_WHAT IS BEING ASKED_
Output all of the material once more, so that every line matches the original exactly.

##### INFORMATION SUPPLIED #####

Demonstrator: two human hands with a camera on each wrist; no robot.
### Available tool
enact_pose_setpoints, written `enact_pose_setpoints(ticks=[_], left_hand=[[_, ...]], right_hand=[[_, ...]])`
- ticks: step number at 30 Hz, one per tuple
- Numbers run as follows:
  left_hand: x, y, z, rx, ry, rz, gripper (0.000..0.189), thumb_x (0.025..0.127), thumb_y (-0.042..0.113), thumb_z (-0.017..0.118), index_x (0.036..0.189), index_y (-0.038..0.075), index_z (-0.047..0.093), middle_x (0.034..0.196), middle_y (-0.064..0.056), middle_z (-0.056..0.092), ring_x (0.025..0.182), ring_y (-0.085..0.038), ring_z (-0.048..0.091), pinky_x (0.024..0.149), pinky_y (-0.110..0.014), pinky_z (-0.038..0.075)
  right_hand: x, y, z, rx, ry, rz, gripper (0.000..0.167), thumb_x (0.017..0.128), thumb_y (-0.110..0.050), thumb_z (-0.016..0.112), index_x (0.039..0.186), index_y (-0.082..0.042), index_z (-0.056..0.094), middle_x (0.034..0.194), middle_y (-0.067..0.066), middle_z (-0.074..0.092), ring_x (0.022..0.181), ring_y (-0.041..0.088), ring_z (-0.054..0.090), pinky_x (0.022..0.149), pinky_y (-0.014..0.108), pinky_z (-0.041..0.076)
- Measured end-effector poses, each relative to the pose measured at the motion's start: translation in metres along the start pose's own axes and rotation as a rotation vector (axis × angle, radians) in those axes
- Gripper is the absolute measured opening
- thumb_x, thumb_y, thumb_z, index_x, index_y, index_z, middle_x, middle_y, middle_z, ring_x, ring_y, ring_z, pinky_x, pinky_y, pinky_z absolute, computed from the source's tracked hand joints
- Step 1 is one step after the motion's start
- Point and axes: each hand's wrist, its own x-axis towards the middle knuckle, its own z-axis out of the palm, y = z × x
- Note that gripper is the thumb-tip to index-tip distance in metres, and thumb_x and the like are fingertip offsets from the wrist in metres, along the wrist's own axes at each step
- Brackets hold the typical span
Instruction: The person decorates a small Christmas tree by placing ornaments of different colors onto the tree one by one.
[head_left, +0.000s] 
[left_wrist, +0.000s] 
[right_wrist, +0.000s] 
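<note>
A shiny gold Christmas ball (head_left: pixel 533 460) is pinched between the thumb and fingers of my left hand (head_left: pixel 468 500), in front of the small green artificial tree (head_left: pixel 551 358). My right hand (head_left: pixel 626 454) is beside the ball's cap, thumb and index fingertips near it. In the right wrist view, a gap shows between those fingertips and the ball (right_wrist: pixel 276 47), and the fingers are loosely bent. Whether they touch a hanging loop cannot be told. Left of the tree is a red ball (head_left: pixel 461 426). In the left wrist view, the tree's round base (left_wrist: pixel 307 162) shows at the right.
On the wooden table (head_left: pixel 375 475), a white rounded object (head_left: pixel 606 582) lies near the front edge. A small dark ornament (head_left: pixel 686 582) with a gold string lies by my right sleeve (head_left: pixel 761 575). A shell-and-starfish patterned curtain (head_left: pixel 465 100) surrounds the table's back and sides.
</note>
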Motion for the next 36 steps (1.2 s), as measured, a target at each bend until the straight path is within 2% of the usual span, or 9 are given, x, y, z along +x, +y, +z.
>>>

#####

_EXERCISE RESPONSE_
Demonstrator: two human hands with a camera on each wrist; no robot.
### Available tool
enact_pose_setpoints, written `enact_pose_setpoints(ticks=[_], left_hand=[[_, ...]], right_hand=[[_, ...]])`
- ticks: step number at 30 Hz, one per tuple
- Numbers run as follows:
  left_hand: x, y, z, rx, ry, rz, gripper (0.000..0.189), thumb_x (0.025..0.127), thumb_y (-0.042..0.113), thumb_z (-0.017..0.118), index_x (0.036..0.189), index_y (-0.038..0.075), index_z (-0.047..0.093), middle_x (0.034..0.196), middle_y (-0.064..0.056), middle_z (-0.056..0.092), ring_x (0.025..0.182), ring_y (-0.085..0.038), ring_z (-0.048..0.091), pinky_x (0.024..0.149), pinky_y (-0.110..0.014), pinky_z (-0.038..0.075)
  right_hand: x, y, z, rx, ry, rz, gripper (0.000..0.167), thumb_x (0.017..0.128), thumb_y (-0.110..0.050), thumb_z (-0.016..0.112), index_x (0.039..0.186), index_y (-0.082..0.042), index_z (-0.056..0.094), middle_x (0.034..0.194), middle_y (-0.067..0.066), middle_z (-0.074..0.092), ring_x (0.022..0.181), ring_y (-0.041..0.088), ring_z (-0.054..0.090), pinky_x (0.022..0.149), pinky_y (-0.014..0.108), pinky_z (-0.041..0.076)
- Measured end-effector poses, each relative to the pose measured at the motion's start: translation in metres along the start pose's own axes and rotation as a rotation vector (axis × angle, radians) in those axes
- Gripper is the absolute measured opening
- thumb_x, thumb_y, thumb_z, index_x, index_y, index_z, middle_x, middle_y, middle_z, ring_x, ring_y, ring_z, pinky_x, pinky_y, pinky_z absolute, computed from the source's tracked hand joints
- Step 1 is one step after the motion's start
- Point and axes: each hand's wrist, its own x-axis towards the middle knuckle, its own z-axis out of the palm, y = z × x
- Note that gripper is the thumb-tip to index-tip distance in metres, and thumb_x and the like are fingertip offsets from the wrist in metres, along the wrist's own axes at each step
- Brackets hold the typical span
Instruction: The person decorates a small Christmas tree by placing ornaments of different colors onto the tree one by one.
[head_left, +0.000s] 
[left_wrist, +0.000s] 
[right_wrist, +0.000s] 
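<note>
A shiny gold Christmas ball (head_left: pixel 533 460) is pinched between the thumb and fingers of my left hand (head_left: pixel 468 500), in front of the small green artificial tree (head_left: pixel 551 358). My right hand (head_left: pixel 626 454) is beside the ball's cap, thumb and index fingertips near it. In the right wrist view, a gap shows between those fingertips and the ball (right_wrist: pixel 276 47), and the fingers are loosely bent. Whether they touch a hanging loop cannot be told. Left of the tree is a red ball (head_left: pixel 461 426). In the left wrist view, the tree's round base (left_wrist: pixel 307 162) shows at the right.
On the wooden table (head_left: pixel 375 475), a white rounded object (head_left: pixel 606 582) lies near the front edge. A small dark ornament (head_left: pixel 686 582) with a gold string lies by my right sleeve (head_left: pixel 761 575). A shell-and-starfish patterned curtain (head_left: pixel 465 100) surrounds the table's back and sides.
</note>
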Motion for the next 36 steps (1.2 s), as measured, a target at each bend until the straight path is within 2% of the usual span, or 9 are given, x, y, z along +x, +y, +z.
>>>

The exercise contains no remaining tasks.